-- Activity --
Only an exact repetition of the entries will do.

START Input data

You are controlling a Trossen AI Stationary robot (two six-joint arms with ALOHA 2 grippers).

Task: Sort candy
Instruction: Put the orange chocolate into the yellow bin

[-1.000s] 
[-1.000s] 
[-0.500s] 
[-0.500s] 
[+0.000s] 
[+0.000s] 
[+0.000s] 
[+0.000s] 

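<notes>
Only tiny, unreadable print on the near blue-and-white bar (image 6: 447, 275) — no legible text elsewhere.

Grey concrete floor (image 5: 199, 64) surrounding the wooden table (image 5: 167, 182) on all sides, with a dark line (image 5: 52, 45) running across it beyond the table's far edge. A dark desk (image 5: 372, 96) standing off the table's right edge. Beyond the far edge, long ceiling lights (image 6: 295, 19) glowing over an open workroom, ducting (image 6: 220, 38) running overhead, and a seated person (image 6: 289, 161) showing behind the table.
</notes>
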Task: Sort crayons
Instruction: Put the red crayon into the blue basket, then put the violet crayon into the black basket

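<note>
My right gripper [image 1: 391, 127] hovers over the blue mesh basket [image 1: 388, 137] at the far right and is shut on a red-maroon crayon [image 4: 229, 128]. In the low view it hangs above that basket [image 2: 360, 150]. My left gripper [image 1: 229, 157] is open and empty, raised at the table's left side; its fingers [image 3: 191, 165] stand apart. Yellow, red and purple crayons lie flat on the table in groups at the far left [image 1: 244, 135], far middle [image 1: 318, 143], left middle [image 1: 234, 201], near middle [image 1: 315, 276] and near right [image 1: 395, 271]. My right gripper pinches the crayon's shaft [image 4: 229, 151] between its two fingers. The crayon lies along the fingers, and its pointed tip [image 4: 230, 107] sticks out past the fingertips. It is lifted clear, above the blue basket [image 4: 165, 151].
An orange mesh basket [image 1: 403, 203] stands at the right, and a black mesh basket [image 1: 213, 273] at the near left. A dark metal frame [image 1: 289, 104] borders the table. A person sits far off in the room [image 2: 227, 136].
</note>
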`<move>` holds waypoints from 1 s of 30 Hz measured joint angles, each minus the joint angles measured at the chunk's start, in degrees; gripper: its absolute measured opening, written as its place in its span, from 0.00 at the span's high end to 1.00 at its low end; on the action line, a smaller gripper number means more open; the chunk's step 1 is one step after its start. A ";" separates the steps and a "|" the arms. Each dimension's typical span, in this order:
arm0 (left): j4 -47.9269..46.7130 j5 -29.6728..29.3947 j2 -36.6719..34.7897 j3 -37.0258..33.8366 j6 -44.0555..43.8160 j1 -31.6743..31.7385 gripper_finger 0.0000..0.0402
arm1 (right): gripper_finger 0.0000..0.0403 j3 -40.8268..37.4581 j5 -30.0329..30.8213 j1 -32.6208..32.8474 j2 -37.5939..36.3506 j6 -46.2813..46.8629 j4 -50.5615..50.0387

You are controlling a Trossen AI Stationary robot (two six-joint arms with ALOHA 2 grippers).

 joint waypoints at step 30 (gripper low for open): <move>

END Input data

-- Written response --
You are controlling a Trossen AI Stationary robot (two six-joint arms with ALOHA 2 grippers).

Task: Sort candy
Instruction: Put the orange chocolate into the yellow bin

[-1.000s] 
[-1.000s] 
[-0.500s] 
[-0.500s] 
[+0.000s] 
[+0.000s] 
[+0.000s] 
[+0.000s] 

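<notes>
Only tiny, unreadable print on the near blue-and-white bar (image 6: 447, 275) — no legible text elsewhere.

Grey concrete floor (image 5: 199, 64) surrounding the wooden table (image 5: 167, 182) on all sides, with a dark line (image 5: 52, 45) running across it beyond the table's far edge. A dark desk (image 5: 372, 96) standing off the table's right edge. Beyond the far edge, long ceiling lights (image 6: 295, 19) glowing over an open workroom, ducting (image 6: 220, 38) running overhead, and a seated person (image 6: 289, 161) showing behind the table.
</notes>
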Task: Sort crayons
Instruction: Put the red crayon into the blue basket, then put the violet crayon into the black basket

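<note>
My right gripper [image 1: 391, 127] hovers over the blue mesh basket [image 1: 388, 137] at the far right and is shut on a red-maroon crayon [image 4: 229, 128]. In the low view it hangs above that basket [image 2: 360, 150]. My left gripper [image 1: 229, 157] is open and empty, raised at the table's left side; its fingers [image 3: 191, 165] stand apart. Yellow, red and purple crayons lie flat on the table in groups at the far left [image 1: 244, 135], far middle [image 1: 318, 143], left middle [image 1: 234, 201], near middle [image 1: 315, 276] and near right [image 1: 395, 271]. My right gripper pinches the crayon's shaft [image 4: 229, 151] between its two fingers. The crayon lies along the fingers, and its pointed tip [image 4: 230, 107] sticks out past the fingertips. It is lifted clear, above the blue basket [image 4: 165, 151].
An orange mesh basket [image 1: 403, 203] stands at the right, and a black mesh basket [image 1: 213, 273] at the near left. A dark metal frame [image 1: 289, 104] borders the table. A person sits far off in the room [image 2: 227, 136].
</note>
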`<move>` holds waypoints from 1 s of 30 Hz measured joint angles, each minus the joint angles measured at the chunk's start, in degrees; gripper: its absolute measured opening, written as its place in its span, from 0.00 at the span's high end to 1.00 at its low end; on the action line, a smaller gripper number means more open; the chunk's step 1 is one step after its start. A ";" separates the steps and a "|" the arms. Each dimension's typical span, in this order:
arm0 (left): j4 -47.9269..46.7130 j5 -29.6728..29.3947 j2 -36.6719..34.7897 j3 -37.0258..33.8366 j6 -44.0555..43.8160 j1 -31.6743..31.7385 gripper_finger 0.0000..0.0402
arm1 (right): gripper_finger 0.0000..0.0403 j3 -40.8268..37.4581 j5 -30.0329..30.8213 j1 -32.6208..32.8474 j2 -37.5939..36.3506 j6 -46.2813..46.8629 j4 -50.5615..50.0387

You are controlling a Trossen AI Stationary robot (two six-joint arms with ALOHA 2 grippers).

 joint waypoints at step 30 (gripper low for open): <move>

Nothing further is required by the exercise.